*** Opening of Data records ***

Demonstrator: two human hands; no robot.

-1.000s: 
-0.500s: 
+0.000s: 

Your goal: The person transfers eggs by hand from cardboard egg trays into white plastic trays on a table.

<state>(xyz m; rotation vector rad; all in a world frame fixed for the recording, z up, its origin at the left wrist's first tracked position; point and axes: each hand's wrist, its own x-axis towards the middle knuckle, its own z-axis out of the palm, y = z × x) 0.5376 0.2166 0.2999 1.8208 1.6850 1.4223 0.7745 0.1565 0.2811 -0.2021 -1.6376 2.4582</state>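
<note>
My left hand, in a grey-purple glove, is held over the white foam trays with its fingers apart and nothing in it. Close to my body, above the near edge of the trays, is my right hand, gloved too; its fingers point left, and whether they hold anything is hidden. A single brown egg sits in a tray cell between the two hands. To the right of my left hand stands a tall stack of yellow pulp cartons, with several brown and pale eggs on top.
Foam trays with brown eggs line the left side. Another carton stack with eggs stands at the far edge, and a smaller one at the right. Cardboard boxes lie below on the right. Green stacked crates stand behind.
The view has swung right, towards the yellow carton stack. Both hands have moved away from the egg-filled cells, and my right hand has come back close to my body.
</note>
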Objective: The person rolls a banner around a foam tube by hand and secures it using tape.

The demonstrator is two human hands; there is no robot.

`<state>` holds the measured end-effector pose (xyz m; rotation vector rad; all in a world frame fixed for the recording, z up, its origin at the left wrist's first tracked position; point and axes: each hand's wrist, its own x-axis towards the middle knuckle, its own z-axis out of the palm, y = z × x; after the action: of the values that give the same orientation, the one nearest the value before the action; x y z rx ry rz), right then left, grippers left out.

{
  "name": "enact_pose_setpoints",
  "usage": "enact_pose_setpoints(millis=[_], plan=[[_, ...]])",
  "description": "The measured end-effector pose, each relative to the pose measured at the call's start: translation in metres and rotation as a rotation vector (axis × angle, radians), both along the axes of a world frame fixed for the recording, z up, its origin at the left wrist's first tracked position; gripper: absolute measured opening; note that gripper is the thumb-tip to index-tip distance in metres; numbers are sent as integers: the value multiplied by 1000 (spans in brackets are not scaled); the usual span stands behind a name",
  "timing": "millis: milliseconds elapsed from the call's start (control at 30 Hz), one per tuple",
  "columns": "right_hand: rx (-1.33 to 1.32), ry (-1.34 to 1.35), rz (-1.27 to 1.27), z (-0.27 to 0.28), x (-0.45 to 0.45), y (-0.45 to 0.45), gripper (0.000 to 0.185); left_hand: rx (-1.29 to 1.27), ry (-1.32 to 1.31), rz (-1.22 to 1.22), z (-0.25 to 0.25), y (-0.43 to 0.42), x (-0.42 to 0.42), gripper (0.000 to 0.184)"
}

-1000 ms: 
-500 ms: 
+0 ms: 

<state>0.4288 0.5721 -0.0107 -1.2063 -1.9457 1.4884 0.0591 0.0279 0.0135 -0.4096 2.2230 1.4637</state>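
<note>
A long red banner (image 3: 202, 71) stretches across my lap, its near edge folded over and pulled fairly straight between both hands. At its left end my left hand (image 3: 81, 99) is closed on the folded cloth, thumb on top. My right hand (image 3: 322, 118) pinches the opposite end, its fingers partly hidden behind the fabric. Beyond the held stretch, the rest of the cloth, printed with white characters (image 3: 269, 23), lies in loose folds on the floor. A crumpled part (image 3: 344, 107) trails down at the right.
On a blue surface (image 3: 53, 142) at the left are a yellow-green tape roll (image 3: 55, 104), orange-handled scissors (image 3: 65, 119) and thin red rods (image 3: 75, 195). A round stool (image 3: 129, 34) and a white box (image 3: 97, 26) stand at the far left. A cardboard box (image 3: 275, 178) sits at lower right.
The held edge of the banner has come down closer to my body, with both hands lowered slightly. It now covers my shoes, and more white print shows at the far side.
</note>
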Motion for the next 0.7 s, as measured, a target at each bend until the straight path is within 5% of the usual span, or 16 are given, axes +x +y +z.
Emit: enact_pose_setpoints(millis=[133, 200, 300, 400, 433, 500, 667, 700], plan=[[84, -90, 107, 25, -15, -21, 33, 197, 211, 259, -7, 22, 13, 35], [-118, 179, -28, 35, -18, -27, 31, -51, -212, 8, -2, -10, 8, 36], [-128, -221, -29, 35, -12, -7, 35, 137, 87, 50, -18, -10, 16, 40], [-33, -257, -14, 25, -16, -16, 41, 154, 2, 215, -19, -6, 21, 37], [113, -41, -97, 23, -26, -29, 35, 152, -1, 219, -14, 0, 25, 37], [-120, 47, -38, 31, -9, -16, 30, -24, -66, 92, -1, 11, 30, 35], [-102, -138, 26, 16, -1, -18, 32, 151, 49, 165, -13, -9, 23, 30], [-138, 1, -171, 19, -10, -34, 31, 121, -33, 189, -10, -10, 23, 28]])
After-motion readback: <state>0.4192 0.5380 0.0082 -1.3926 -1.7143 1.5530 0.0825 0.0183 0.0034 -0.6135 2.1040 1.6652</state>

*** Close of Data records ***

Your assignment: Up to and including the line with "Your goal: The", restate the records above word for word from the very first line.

Exercise result:
Demonstrator: two human hands; no robot.

-1.000s: 
-0.500s: 
+0.000s: 

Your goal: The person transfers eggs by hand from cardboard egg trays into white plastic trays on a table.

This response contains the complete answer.